Representing speech using MIDI

Info

Patent number: 5915237
Type: Grant
Filed: Dec 13, 1996
Date of Patent: Jun 22, 1999
Assignee: Intel Corporation (Santa Clara, CA)
Inventors: Dale Boss (Portland, OR), Sridhar Iyengar (Beaverton, OR), T. Don Dennis (Beaverton, OR)
Primary Examiner: David R. Hudspeth
Assistant Examiner: Daniel Abebe
Law Firm: Kenyon & Kenyon
Application Number: 8/764,933

Abstract

A speech encoding system for encoding a digitized speech signal into a standard digital format, such as MIDI. The MIDI speech encoding system includes a memory storing a dictionary comprising a digitized pattern and a corresponding segment ID for each of a plurality of speech segments (i.e., phonemes). A speech analyzer identifies each of the segments in the digitized speech signal based on the dictionary. One or more prosodic parameter detectors measure values of the prosodic parameters of each received digitized speech segment. A MIDI speech encoder converts the segment IDs and the corresponding measured prosodic parameter values into a MIDI speech signal.

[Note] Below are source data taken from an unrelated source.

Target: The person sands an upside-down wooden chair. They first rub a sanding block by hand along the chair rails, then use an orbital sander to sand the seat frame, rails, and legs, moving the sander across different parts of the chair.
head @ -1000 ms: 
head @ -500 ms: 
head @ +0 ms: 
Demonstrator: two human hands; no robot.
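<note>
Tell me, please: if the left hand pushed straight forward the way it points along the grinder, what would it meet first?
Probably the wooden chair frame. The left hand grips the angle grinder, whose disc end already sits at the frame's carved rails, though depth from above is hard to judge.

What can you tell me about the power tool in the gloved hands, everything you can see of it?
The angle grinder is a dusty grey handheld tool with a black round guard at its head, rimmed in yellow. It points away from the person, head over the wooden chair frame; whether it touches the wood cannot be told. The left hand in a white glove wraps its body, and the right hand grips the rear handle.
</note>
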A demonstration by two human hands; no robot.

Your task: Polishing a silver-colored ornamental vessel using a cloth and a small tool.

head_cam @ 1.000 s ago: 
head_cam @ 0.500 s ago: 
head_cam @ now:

A MIDI speech decoding system includes a MIDI data decoder and a speech synthesizer for converting the MIDI speech signal to a digitized speech signal.

Claims

1. A method of encoding a speech signal into a MIDI compatible format, comprising the steps of:

receiving an analog speech signal, said analog speech signal comprising a plurality of speech segments;

digitizing the analog speech signal;

identifying each of the plurality of speech segments in the received speech signal;

measuring one or more prosodic parameters for each of said identified speech segments; and

converting the speech segment identity and corresponding measured prosodic parameters for each of the identified speech segments into a speech signal having a MIDI compatible format.

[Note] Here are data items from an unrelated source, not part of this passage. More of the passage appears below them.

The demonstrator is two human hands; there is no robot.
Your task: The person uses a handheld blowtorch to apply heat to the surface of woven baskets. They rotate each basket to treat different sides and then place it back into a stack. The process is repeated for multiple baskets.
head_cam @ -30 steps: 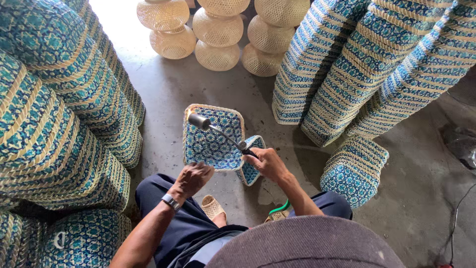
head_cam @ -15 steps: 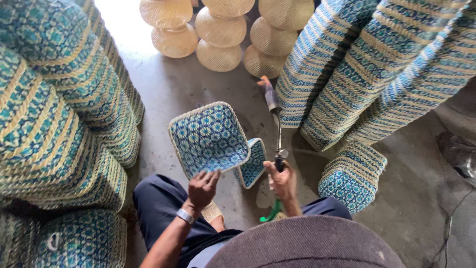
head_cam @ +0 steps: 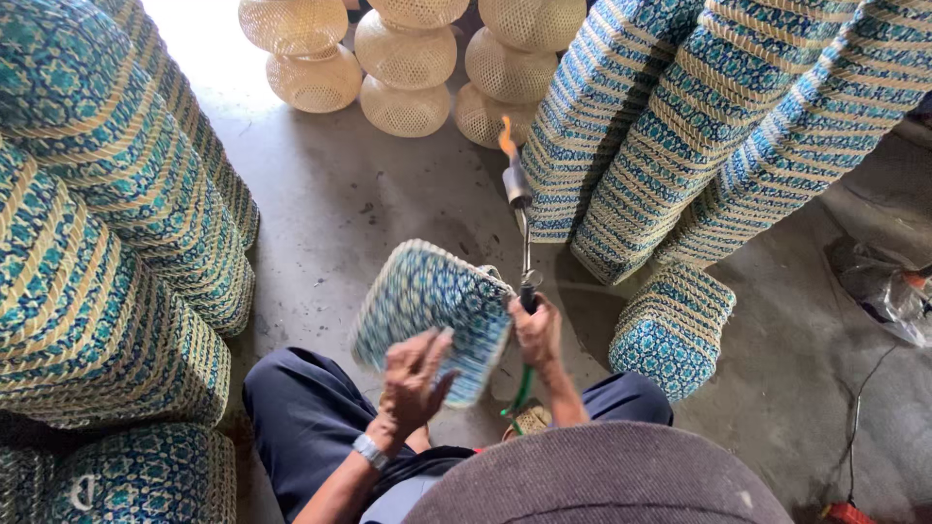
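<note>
My left hand (head_cam: 416, 378) holds a blue-and-cream woven basket (head_cam: 427, 306) above my lap, fingers spread against its side; the hand and basket are motion-blurred. My right hand (head_cam: 537, 330) is shut on the handle of a gas torch (head_cam: 519, 209). The torch points up and away from me, with a small orange flame (head_cam: 505, 138) at its tip. A green hose (head_cam: 521, 393) runs down from the torch under my right hand. The torch is beside the basket's right edge, not touching it.
Tall stacks of similar blue woven baskets (head_cam: 107, 243) stand on my left and at the right (head_cam: 699, 126). One basket (head_cam: 672, 325) sits on the floor by my right knee. Pale natural woven lantern shapes (head_cam: 403, 63) stand at the back. Plastic wrap (head_cam: 883, 291) lies at far right.
The basket has turned in my left hand and now shows its side rather than its flat bottom. The torch has swung upright, away from the basket, and a flame shows at its tip.
</note>
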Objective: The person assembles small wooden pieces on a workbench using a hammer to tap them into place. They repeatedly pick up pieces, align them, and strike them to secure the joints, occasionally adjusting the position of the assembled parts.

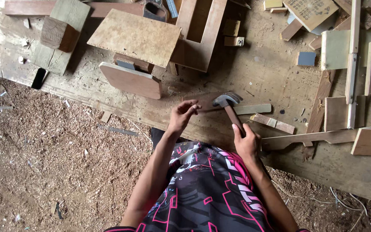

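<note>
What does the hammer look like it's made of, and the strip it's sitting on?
Hammer: head looks like dull grey metal, slightly worn; handle seems reddish-brown wood, though the right hand covers its end. Strip under the left hand: apparently bare brown wood, matte and unpainted.

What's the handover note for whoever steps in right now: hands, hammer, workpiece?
Right hand: shut on the wooden handle of the claw hammer, whose metal head hangs over the brown wood strip.
Left hand: fingertips pinched at the near end of that strip, steadying it on the workbench; whether they hold a nail is too small to tell.
Around it: a pale flat slat just right of the hammer head, a plywood board and offcuts further back, sawdust on the floor.
Done: hammer in hand, strip positioned.
Left: any strike; the head is not visibly touching the wood.
</note>
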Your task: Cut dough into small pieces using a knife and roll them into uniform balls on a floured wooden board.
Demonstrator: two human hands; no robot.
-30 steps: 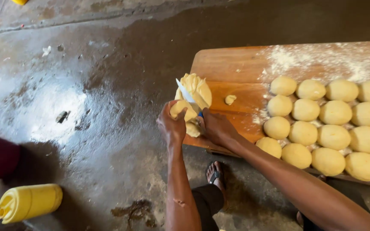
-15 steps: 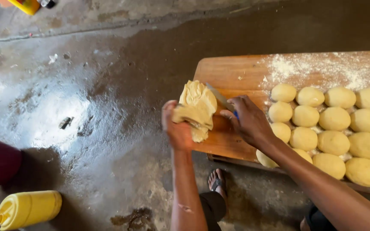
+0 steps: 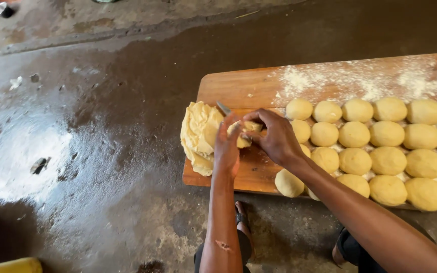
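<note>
A big lump of pale yellow dough point(image 3: 200, 134) lies at the left end of a long wooden board point(image 3: 244, 86). My left hand point(image 3: 227, 149) and my right hand point(image 3: 277, 137) meet just right of it, both closed around a small piece of dough point(image 3: 245, 132). A knife blade point(image 3: 223, 107) pokes out behind the fingers, beside the lump; which hand holds it is hidden. Several rows of round dough balls point(image 3: 389, 136) fill the board to the right of my hands.
Loose flour point(image 3: 350, 78) dusts the far side of the board. The board rests on a wet, dark concrete floor point(image 3: 77, 141). A yellow container point(image 3: 11, 266) shows at the bottom left corner. My sandalled foot point(image 3: 241, 222) is below the board's near edge.
The large dough lump, held up in my left hand before, now lies on the board's left end. Both hands have come together on a small cut-off piece.
</note>
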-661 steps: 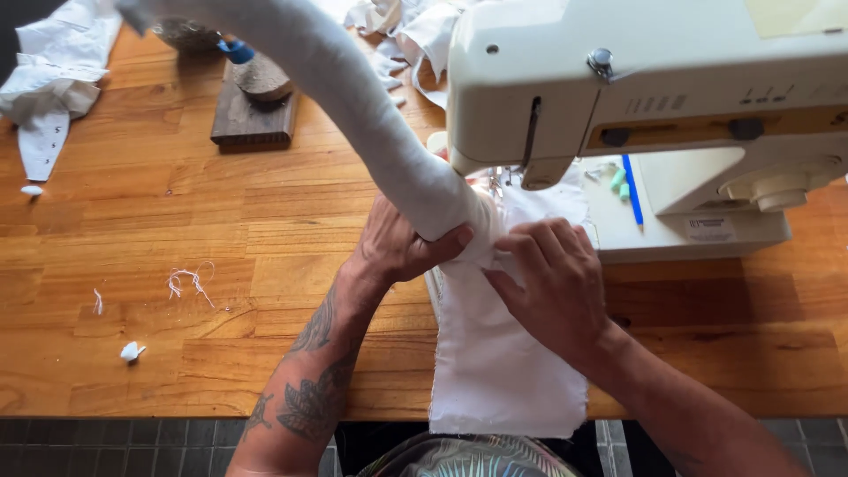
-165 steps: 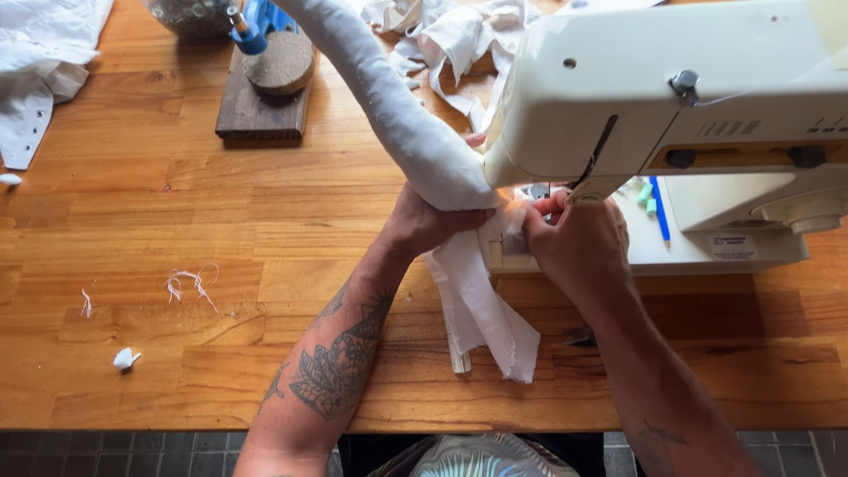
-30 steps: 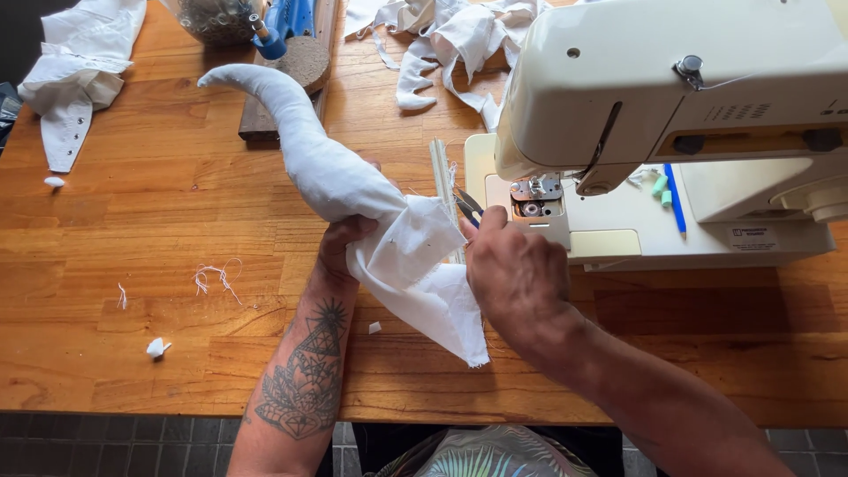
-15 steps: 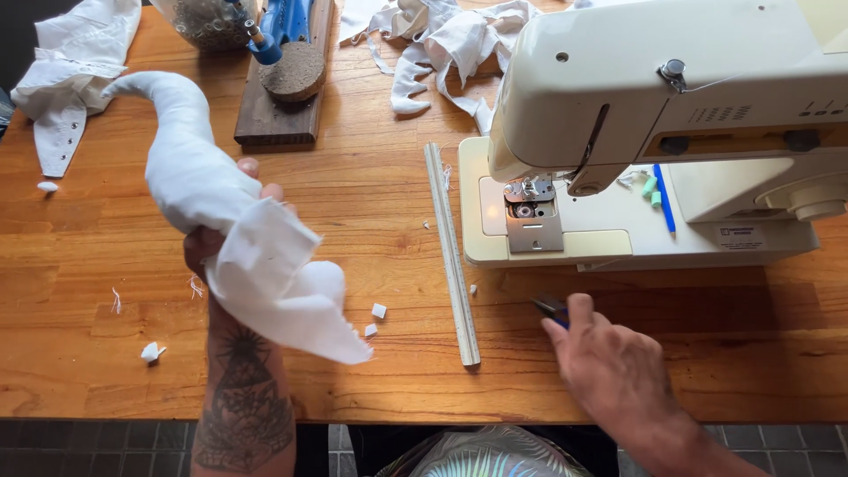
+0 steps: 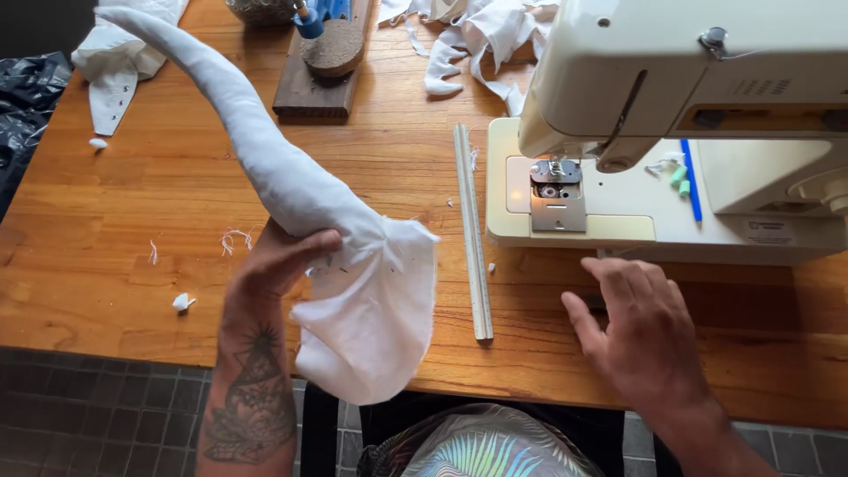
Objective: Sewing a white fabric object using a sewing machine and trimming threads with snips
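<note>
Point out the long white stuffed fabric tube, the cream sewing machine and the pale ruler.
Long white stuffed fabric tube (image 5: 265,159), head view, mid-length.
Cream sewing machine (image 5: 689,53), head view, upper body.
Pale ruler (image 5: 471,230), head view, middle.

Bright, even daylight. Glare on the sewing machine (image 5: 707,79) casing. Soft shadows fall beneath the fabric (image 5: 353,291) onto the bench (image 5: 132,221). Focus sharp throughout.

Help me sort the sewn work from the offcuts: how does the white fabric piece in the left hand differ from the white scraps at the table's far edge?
The fabric piece is one long stuffed tube flaring into a loose flap; the scraps are several flat, thin, tangled strips. The piece is gripped by the left hand and lifted off the table; the scraps lie untouched behind the sewing machine. Both are plain white cloth.
</note>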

2. The method of claim 1 wherein:

said step of receiving comprises the step of receiving an analog speech signal, said analog speech signal comprising a plurality of phonemes;

said step of identifying comprises the step of identifying each of the plurality of phonemes in the received speech signal;

said step of measuring comprises the step of measuring one or more prosodic parameters of each of said identified phonemes; and

said step of converting comprises the step of converting the phoneme identity and corresponding measured prosodic parameters for each identified phoneme into a MIDI speech signal, said MIDI speech signal comprising a plurality of MIDI messages that represents the analog speech signal.

3. The method of claim 2 and further comprising the step of storing the MIDI speech signal to enable the later playback of said analog speech signal using said stored MIDI speech signal.

4. The method of claim 2 and further comprising the step of communicating the MIDI speech signal over a transmission medium.

5. The method of claim 4 wherein said step of communicating the MIDI speech signal comprises the step of communicating the MIDI speech signal to a remote user via the Internet.

6. The method of claim 4 wherein said step of communicating further comprises the step of communicating a voice font ID identifying a designated output voice font to be used during playback or reconstruction of the analog speech signal using said MIDI speech signal.

7. The method of claim 2 and further comprising the step of:

storing a dictionary comprising a digitized phoneme pattern and an associated phoneme ID for each said phoneme;

said step of identifying comprising the steps of comparing the digitized speech signal to the phoneme patterns stored in the dictionary to identify the phonemes in the digitized speech signal.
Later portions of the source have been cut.